La Cina, infatti, non sembra avere alcun interesse a salvare l’egemonia statunitense. Forte della propria autonomia industriale, della centralità nelle catene produttive globali e del ruolo crescente dei BRICS, Pechino si presenta ormai come il baricentro di un nuovo sistema economico internazionale. Non è casuale che Xi abbia insistito sul concetto di “mutuo vantaggio” e sulla necessità di abbandonare la mentalità da guerra fredda. Dietro questa formula c’è la consapevolezza cinese che il tempo storico lavori oggi a favore dell’Asia. Anche sul piano economico, Pechino ritiene di poter assorbire eventuali shock energetici o commerciali molto meglio delle economie euro-atlantiche. Arlacchi sostiene infatti che un’eventuale escalation dei prezzi energetici colpirebbe soprattutto l’Occidente, già attraversato da inflazione strutturale, debito crescente e fragilità industriali. La Cina, grazie a una forte pianificazione statale e a una minore esposizione alla speculazione finanziaria, dispone invece di strumenti più efficaci per contenere le crisi. Sul tavolo restano naturalmente questioni esplosive, a partire da Taiwan, che Xi ha definito il nodo più sensibile delle relazioni sino-statunitensi. Ma proprio il fatto che Washington abbia scelto di rilanciare il dialogo dimostra quanto sia cambiato il quadro internazionale rispetto a pochi anni fa. Anche il simbolismo della visita ha avuto un peso politico rilevante. La passeggiata congiunta di Xi e Trump al Tempio del Cielo è stata interpretata dai media cinesi come il segnale della ricerca di un “raccolto comune” tra le due potenze. Un’immagine accuratamente costruita per trasmettere l’idea che la stabilità globale non possa più essere dettata unilateralmente dagli Stati Uniti. Parallelamente, Arlacchi lega questo mutamento geopolitico alla necessità di rifondare le istituzioni internazionali.

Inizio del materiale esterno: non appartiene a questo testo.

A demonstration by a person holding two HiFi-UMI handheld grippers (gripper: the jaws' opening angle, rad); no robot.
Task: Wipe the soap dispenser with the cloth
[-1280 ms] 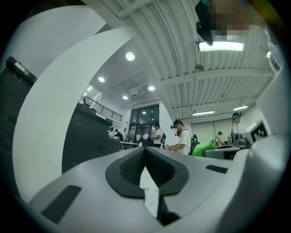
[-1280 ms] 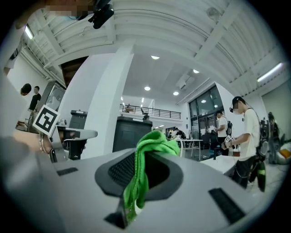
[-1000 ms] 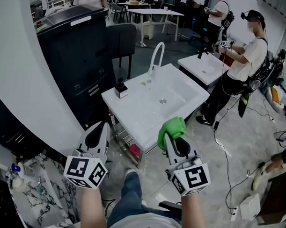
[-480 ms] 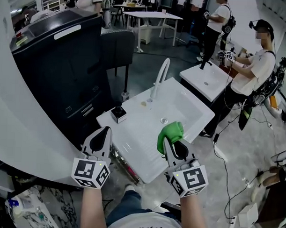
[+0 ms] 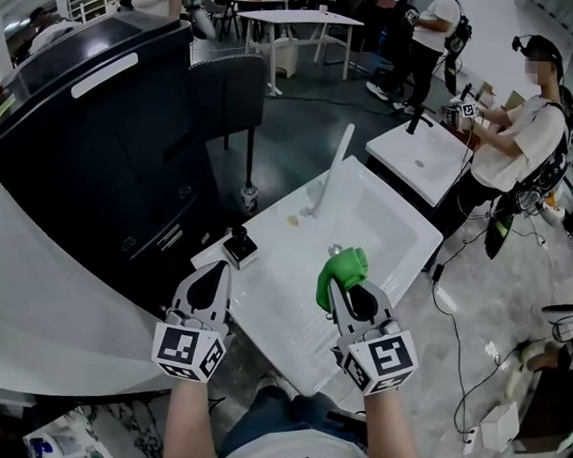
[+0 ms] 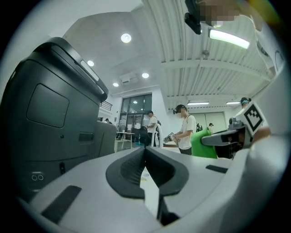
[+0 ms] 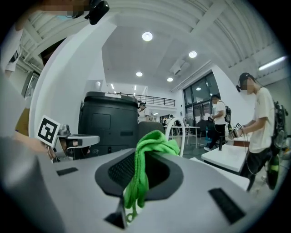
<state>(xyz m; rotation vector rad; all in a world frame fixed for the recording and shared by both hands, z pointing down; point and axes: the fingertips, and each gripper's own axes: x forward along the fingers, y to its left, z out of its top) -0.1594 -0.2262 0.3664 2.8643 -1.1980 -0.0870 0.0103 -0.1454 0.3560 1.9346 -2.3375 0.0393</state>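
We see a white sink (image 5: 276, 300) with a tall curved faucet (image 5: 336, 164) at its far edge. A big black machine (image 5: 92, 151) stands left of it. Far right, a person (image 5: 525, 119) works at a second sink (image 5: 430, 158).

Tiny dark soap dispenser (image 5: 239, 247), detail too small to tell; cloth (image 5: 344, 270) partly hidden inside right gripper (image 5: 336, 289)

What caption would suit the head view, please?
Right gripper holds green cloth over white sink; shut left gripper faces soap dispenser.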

La sua candidatura alla guida dell’Organizzazione delle Nazioni Unite punta infatti a superare un assetto nato nel secondo dopoguerra e ormai considerato incapace di rappresentare il nuovo equilibrio mondiale. L’idea di sostituire il Consiglio di Sicurezza con un “Consiglio della Pace” eletto democraticamente riflette proprio questa transizione verso un ordine multipolare. Il vertice di Pechino sembra dunque raccontare una verità sempre più difficile da ignorare: la fase dell’unipolarismo USA sta lasciando spazio a un sistema internazionale più frammentato, nel quale la Cina non cerca semplicemente di entrare nell’ordine esistente, ma di ridefinirne le regole.